Observa-se o antefactum não punível quando uma conduta menos grave precede a uma mais grave como meio necessário ou normal de realização. A primeira é consumida pela segunda, em face do princípio id quod plerumque accidit. Exige-se que haja ofensa ao mesmo bem jurídico e pertença ao mesmo sujeito. Em conseqüência da absorção, o antefato torna-se um indiferente penal. É o ocorre no caso de o sujeito ter em seu poder “instrumentos empregados usualmente na prática do crime de furto” (LCP, art.25) e, em seguida, praticar uma subtração punível. O detentor de chaves falsas ou gazuas, que se serve desses meios para praticar um furto, responde somente pela subtração, em que fica consumida a contravenção.
Há o postfactum não punível quando um fato posterior menos grave é praticado contra o mesmo bem jurídico e do mesmo sujeito, para a utilização de um fato antecedente e mais grave, e disso para deste tirar proveito, mas sem causar ofensa. Sendo assim, se após o furto o ladrão destrói a coisa subtraída, só responde pelo furtum rei, e não pelo dano (CP, art.163). Neste caso, a lesão ao interesse jurídico causada pela conduta precedente torna indiferente o crime de dano.

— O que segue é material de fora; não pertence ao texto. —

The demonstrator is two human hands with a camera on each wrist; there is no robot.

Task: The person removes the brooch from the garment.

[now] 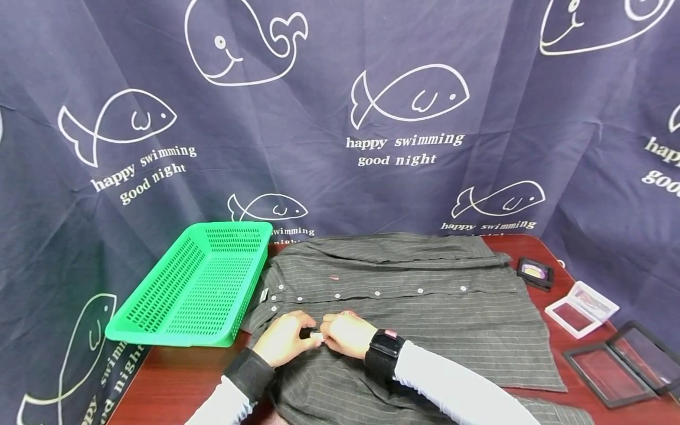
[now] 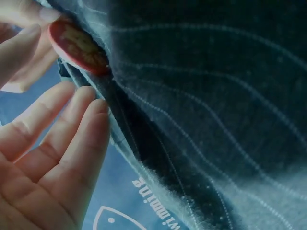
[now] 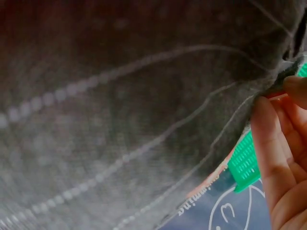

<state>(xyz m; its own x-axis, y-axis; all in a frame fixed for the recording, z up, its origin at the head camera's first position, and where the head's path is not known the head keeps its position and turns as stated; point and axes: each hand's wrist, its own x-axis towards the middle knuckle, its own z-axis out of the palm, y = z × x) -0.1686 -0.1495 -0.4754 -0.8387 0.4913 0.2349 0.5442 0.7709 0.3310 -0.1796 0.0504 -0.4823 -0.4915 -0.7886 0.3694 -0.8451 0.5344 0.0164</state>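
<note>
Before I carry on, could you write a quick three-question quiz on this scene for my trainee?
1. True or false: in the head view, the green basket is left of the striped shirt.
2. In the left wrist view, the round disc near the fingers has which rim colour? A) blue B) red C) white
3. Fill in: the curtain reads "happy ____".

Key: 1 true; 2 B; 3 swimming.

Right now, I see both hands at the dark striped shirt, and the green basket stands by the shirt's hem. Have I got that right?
Not quite: the green basket stands by the collar, at the opposite end, as the head view shows. Left hand and right hand are indeed at the dark striped shirt.
</note>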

1.4.   PRINCÍPIPO DA ALTERNATIVIDADE

O princípio da alternatividade indica que o agente só será punido por uma das modalidades inscritas nos chamados crimes de ação múltipla, embora possa praticar duas ou mais condutas do mesmo tipo penal. Segundo este princípio, a norma penal que vários fatos alternativamente, como modalidades de um mesmo crime, só é aplicável uma vez, ainda quando os ditos fatos são praticados pelo mesmo sujeito, sucessivamente. Ocorre nos crimes de ação múltipla ou conteúdo variado.
Exemplificando: se instigar alguém ao suicídio e, em seguida, auxiliar a vítima na prática do ato, o agente somente responderá por instigação ou auxílio, e não pelas duas condutas. O mesmo ocorrerá nos casos dos arts. 150, 161 do CP, 33 da lei nº 11.343 (nova lei de tóxicos) etc.             


BIBLIOGRAFIA CONSULTADA:


NADER, Paulo. Introdução ao Estudo do Direito. Rio de Janeiro: Forense, 32ª Ed, 2010.

JESUS, Damásio E de. Direito Penal. Parte Geral. São Paulo: Saraiva, 30ª Ed., 2009.

MIRABETE, Julio Fabbrini. Manual de direito penal, volume1: parte geral. São Paulo: Atlas, 25ª Ed., 2009.

REALE JÚNIOR, Miguel. Instituições de direito penal. Rio de Janeiro: Forense, 2009.


CAPEZ, Fernando. Curso de direito penal, vol.1, parte geral. São Paulo: Saraiva, 14ª Ed., 2010.